Real-Time Report (T + 0) solution using the rundry set computing report, real-time report

Source: Internet
Author: User

Real-Time Report (T + 0) solution using the rundry set computing report, real-time report

In report projects, the customer is paying more and more attention to the real-time nature of source data, and hopes to see the latest data in the report. However, the traditional report tool + Data Warehouse + ETL method is difficult to achieve this. It is often only possible to see the situation yesterday, last week, or even last month, that is, T + 1, T + 7, and T + 30 are collectively referred to as T + n reports. It is difficult to implement T + 0 reports, that is, reports that reflect real-time information.

The reason for the analysis is: 1. If the historical data and the latest data of the report are read from the customer's production system, although the report can be T + 0, it will put pressure on the production database, affects the customer's business. 2. If a data warehouse is used, it takes a long period of "window time" for ETL to extract data from the production database. Generally, after the customer leaves work and before the next morning, therefore, the latest data that the customer can see can only be T + 1. 3. Although theoretically, real-time reports can be generated from both the historical database and the production database, common report tools do not have the ability to calculate the number of cross-database data, other cross-database computing solutions are complex and difficult to implement.

You can consider using the T + 0 report solution provided by the computing report, and use the hybrid data source capability of the computing report to implement low-cost real-time reports.
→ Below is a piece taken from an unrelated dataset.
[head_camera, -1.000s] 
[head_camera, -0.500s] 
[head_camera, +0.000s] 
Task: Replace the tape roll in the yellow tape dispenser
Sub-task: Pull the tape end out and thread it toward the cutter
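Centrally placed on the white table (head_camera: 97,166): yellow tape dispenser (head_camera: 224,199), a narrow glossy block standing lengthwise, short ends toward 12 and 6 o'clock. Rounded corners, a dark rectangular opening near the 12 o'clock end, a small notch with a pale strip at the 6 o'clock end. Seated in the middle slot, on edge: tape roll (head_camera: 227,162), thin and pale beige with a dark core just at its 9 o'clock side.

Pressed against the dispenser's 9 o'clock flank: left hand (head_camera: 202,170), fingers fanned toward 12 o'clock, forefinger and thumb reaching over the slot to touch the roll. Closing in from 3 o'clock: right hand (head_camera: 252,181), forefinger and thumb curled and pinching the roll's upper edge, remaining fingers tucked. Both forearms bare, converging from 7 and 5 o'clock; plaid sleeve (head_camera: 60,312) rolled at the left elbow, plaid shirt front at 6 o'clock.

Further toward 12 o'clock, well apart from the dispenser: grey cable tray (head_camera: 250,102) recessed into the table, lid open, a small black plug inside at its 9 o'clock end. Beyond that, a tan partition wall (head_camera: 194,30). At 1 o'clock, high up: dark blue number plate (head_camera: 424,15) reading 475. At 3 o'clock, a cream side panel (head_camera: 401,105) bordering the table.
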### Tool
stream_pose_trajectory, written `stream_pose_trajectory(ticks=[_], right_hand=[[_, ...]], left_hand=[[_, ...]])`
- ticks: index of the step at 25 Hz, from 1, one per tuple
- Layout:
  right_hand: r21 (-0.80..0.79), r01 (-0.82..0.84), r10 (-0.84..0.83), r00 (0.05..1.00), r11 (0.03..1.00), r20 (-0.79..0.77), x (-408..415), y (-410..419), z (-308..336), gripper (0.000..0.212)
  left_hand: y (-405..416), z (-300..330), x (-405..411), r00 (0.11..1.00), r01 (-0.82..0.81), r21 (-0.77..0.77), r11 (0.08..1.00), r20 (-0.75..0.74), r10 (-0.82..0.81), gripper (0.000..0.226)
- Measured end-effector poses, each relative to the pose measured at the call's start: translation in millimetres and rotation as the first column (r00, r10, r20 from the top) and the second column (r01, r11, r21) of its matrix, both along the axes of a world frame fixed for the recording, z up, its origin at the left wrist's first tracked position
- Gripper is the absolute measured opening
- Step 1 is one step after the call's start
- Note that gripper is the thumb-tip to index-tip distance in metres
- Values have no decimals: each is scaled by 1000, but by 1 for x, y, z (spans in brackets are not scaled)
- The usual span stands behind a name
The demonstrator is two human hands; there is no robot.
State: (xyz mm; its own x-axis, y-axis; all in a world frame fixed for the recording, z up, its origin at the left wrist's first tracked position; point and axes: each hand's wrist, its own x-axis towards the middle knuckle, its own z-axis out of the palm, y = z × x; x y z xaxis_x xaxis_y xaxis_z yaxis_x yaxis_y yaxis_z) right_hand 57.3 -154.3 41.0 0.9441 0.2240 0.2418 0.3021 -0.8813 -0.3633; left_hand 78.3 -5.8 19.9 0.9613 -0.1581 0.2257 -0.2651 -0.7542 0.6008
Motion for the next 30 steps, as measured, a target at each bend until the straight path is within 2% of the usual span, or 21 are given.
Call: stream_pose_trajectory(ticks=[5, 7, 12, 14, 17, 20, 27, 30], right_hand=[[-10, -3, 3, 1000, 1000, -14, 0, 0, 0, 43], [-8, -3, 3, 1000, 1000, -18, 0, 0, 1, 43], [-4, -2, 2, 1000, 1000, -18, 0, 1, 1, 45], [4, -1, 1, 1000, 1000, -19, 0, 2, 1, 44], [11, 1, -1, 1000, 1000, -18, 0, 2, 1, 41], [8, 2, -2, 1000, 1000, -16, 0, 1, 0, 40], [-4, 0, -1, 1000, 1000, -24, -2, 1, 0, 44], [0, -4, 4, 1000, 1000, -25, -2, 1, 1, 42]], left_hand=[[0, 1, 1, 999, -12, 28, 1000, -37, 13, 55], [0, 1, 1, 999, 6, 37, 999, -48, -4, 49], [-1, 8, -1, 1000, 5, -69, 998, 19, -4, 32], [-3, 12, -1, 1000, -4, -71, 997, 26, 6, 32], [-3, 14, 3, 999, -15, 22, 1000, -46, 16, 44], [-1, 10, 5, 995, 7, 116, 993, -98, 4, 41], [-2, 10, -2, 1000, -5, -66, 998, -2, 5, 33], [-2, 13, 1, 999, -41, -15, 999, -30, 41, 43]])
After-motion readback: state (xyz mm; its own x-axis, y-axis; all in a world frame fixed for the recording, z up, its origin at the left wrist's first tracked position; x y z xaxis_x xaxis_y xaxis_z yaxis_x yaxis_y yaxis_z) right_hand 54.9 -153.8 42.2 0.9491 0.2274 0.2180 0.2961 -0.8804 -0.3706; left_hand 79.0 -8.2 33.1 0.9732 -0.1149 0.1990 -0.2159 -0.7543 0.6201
The solution is to store a large amount of historical data that will not change using data files and read a small amount of new data from the production database. This reduces the cost of storing historical data while ensuring real-time reports, reduces the load on the production database caused by the report system. The structure comparison of the traditional T + n solution and the centralized computing report T + 0 solution is as follows:


In the rundry computing report structure, "Export (non-real-time)" refers to synchronizing new data in the production database to historical data files during non-working hours (such as evening. The specific implementation is to use the command line execution method provided by the rundry set calculator, and cooperate with the scheduled task method of the operating system. For details, see the set calculator tutorial.

Here, we use the "State sales statistical table" to illustrate the specific practice of the "T + 0" Statement for the profit collection calculation report. The report is as follows:

The historical sales data volume in the report is large and comes from the data file. At the same time, in order to ensure the real-time row of the report, a small amount of data on the day is taken directly from the production database (db2.

The specific implementation steps are as follows:

The first step is to write the Set Computing script sales-state.dfx in the Set compute.

A1: connect to the pre-configured production database (db2 ).

A2: Create a database cursor and use a simple SQL statement to read sales data and sales personnel data. In the where condition, days (current date) = days (orderdate) indicates that the sales data only reads the new data of the current day.

A3: Create a cursor for the pre-exported data file D:/files/sales. B. File cursors can read data from large data files in batches to avoid memory overflow. The @ B option refers to reading files according to the binary encoding provided by the cube.

A4: vertically combines the database cursor (new data) and the file cursor (historical data.

A5: Use the groups function to complete grouping and summarization of merged cursors.

A6: sort the total sales in descending order.

A7: Disable the db2 database connection.

Step 2: Create a db2 data source and a dataset in the computing report:

Step 3: design the report as follows:

For details about how to create a Statistical Chart in a report, see the "computing Report" tutorial.

It should be noted that the computing reports also support data storage in other ways, such as mongodb, hdfs, or traditional data warehouses. Newly Added data in the production database can be exported using the set Calculator or other ETL tools.


Contact Us

The content source of this page is from Internet, which doesn't represent Alibaba Cloud's opinion; products and services mentioned on that page don't have any relationship with Alibaba Cloud. If the content of the page makes you feel confusing, please write us an email, we will handle the problem within 5 days after receiving your email.

If you find any instances of plagiarism from the community, please send an email to: info-contact@alibabacloud.com and provide relevant evidence. A staff member will contact you within 5 working days.

A Free Trial That Lets You Build Big!

Start building with 50+ products and up to 12 months usage for Elastic Compute Service

  • Sales Support

    1 on 1 presale consultation

  • After-Sales Support

    24/7 Technical Support 6 Free Tickets per Quarter Faster Response

  • Alibaba Cloud offers highly flexible support services tailored to meet your exact needs.